What conditions are treated with distraction osteogenesis?
Dr. Sedaros can use distraction osteogenesis to treat:
- Adolescents with cleft palate when their upper jaw has not grown properly (Le Fort I maxillary advancement)
- Younger children with Crouzon, Apert or other craniosynostosis syndromes when their entire upper face has not developed properly (Le Fort III midface advancement)
- Children of any age, from newborn to teenager, when their lower jaw has not formed properly and is causing problems (mandible or lower jaw distraction)
In any case where the mandible, maxilla, or portions of the upper and lower jaw aren’t aligned, distraction methods can create a potential solution. The outcomes are always customized to the individual’s facial structure and the desired bone structure outcome.
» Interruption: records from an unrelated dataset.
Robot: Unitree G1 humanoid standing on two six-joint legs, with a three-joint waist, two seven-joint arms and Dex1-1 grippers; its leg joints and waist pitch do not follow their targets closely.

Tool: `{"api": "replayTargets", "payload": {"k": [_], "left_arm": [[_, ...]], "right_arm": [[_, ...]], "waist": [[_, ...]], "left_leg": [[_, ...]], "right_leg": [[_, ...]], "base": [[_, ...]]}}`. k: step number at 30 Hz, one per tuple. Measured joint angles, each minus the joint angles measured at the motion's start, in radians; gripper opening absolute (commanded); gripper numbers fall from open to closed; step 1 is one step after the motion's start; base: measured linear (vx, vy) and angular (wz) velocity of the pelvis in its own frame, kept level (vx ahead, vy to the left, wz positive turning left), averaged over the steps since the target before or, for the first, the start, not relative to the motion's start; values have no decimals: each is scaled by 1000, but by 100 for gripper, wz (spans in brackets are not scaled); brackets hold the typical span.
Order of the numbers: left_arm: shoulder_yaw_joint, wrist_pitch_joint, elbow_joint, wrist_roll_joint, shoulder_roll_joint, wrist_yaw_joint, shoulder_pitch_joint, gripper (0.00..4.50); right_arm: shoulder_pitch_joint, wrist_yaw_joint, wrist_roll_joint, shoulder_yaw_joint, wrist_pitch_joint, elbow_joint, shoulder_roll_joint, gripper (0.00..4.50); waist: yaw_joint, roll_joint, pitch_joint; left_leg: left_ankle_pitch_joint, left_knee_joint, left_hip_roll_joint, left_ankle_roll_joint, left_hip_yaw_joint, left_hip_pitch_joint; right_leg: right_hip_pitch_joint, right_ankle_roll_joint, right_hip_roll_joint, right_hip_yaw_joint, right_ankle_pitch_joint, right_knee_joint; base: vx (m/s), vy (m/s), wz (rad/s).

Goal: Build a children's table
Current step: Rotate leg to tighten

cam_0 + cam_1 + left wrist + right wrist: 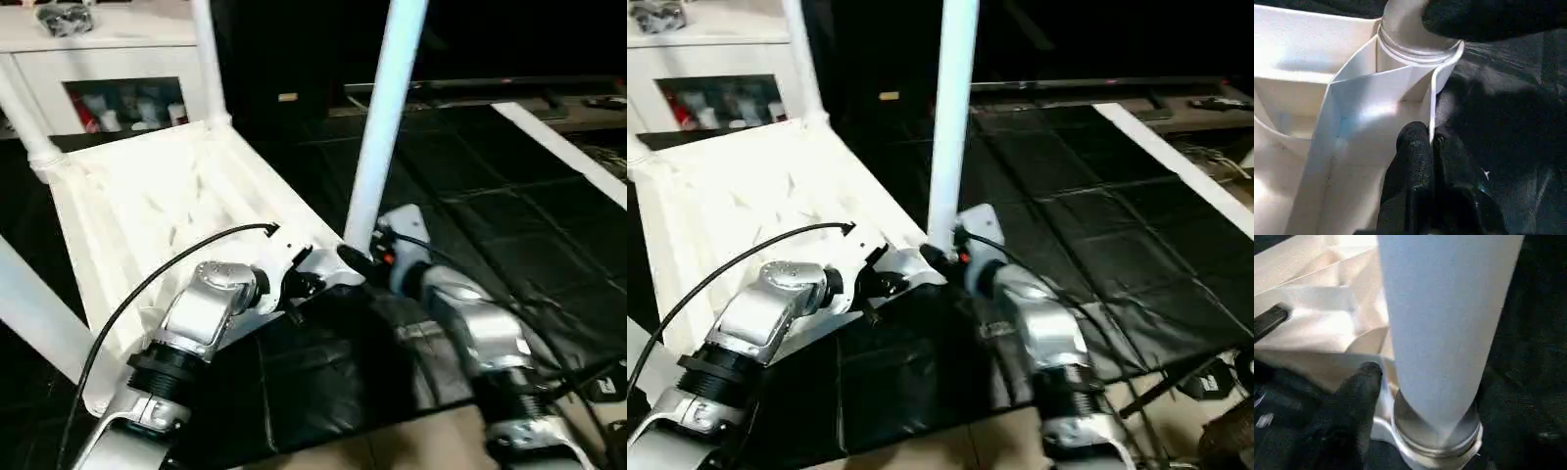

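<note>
The white tabletop (pixel 147 206) lies upside down on a black mat, ribs facing up. Its near-right corner socket (pixel 1435 435) holds an upright white leg (pixel 382 127). My left gripper (pixel 1430 142) is shut on the tabletop's thin rim right beside that socket. My right gripper (pixel 358 259) sits around the foot of this leg, open. One of its black fingers (pixel 1356 396) stands just beside the tube, with a slight gap. Three other legs rise from the far right corner (pixel 208 59), the far left corner (pixel 24 117) and the near left corner (pixel 39 313).
A white cabinet (pixel 98 59) with glass doors stands behind the tabletop. A long white bar (pixel 568 152) lies slanted across the black mat (pixel 470 235) on the right. A low dark shelf (pixel 490 93) runs along the back. Cables trail from both forearms.
</note>
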Motion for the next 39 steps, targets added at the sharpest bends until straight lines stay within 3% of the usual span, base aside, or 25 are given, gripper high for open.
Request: {"api": "replayTargets", "payload": {"k": [5,11,18,19,26,32,35,39], "left_arm": [[-50,-135,27,-10,99,-163,0,0],[-89,-248,38,-17,194,-342,1,0],[-140,-381,66,-20,267,-489,-10,0],[-145,-393,70,-18,273,-502,-14,0],[-180,-450,87,-14,284,-576,-33,0],[-191,-472,113,-13,285,-591,-52,0],[-193,-478,117,-12,285,-591,-54,0],[-197,-489,132,-13,283,-593,-61,0]], "right_arm": [[24,235,58,41,-18,-23,-128,365],[23,428,84,86,-58,-13,-193,421],[10,621,132,119,-92,-3,-258,421],[9,637,135,121,-91,-1,-260,395],[-23,711,136,156,-91,49,-262,339],[-43,739,136,166,-105,85,-263,298],[-48,746,135,176,-110,86,-263,258],[-49,759,136,177,-116,94,-262,247]], "waist": [[15,1,1],[28,1,2],[55,0,2],[56,0,2],[69,-1,2],[68,-1,2],[69,-1,2],[69,-2,2]], "left_leg": [[0,0,0,0,0,-1],[0,3,0,0,0,-4],[0,5,0,1,1,-4],[0,6,0,1,1,-4],[0,10,1,1,1,-4],[0,12,1,1,1,-4],[0,13,2,1,1,-4],[0,13,2,1,1,-5]], "right_leg": [[0,-1,0,-1,1,0],[0,-2,-1,-1,1,0],[-2,-2,-2,-1,1,1],[-2,-2,-2,-1,1,2],[0,-2,-2,-1,1,4],[0,-2,-2,-1,1,6],[0,-2,-2,-1,1,7],[1,-2,-2,-1,1,7]], "base": [[0,0,0],[0,0,0],[0,0,0],[0,0,0],[0,0,0],[0,0,0],[0,0,0],[0,0,0]]}}
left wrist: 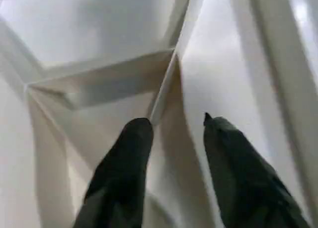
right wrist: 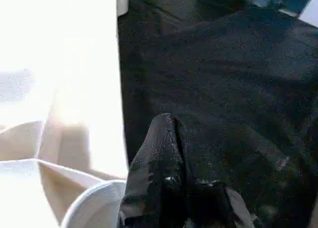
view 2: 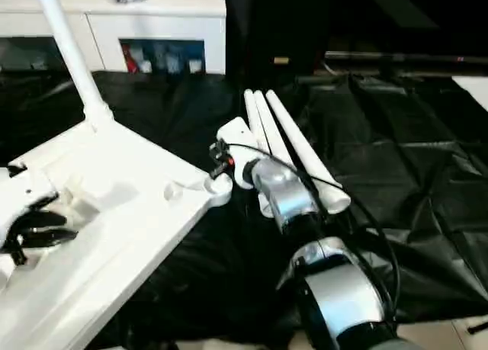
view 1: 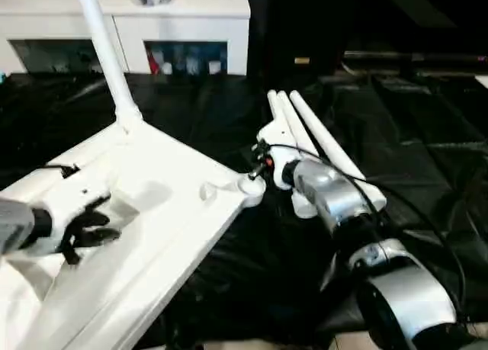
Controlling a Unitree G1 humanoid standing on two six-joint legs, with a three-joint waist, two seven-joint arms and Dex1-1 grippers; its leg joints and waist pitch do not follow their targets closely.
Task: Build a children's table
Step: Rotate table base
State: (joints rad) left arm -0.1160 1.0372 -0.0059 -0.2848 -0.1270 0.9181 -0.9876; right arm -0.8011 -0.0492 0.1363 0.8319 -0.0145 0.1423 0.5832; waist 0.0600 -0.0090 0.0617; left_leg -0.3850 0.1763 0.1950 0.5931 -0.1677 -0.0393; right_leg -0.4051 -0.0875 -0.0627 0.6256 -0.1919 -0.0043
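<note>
Upright leg (view 1: 107,60) cut off at top edge; tabletop (view 1: 152,236) runs off bottom-left edge.

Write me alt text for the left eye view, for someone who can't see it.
A white plastic table top lies underside up on a black-draped work table, with one white leg standing in its far corner socket. The left gripper rests on the ribbed underside, while the right gripper is at the near corner socket, beside three loose legs.

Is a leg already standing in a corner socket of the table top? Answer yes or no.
Yes: one leg rises from the far corner socket of the table top, while three loose legs lie on the black cloth.
</note>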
To be a candidate for distraction osteogenesis, the patient must be otherwise healthy, must grow bone normally and must have the underlying nutritional stores to support the development of new bone. In addition, a patient must be supported by caregivers who can monitor the distraction process, and must be willing to manipulate the distractor during the process.
The final outcome of distraction osteogenesis is bone structure much closer to the “normal” facial structure without having to undergo multiple surgeries and without foreign bodies implanted with the facial structure.
Distraction osteogenesis may sound scary, but it’s really a simple procedure that maximizes the way bone naturally grows to remedy facial deformities. It’s a procedure that uses the process of bone development to allow a patient to grow his or her own biological tissue in place without having multiple procedures.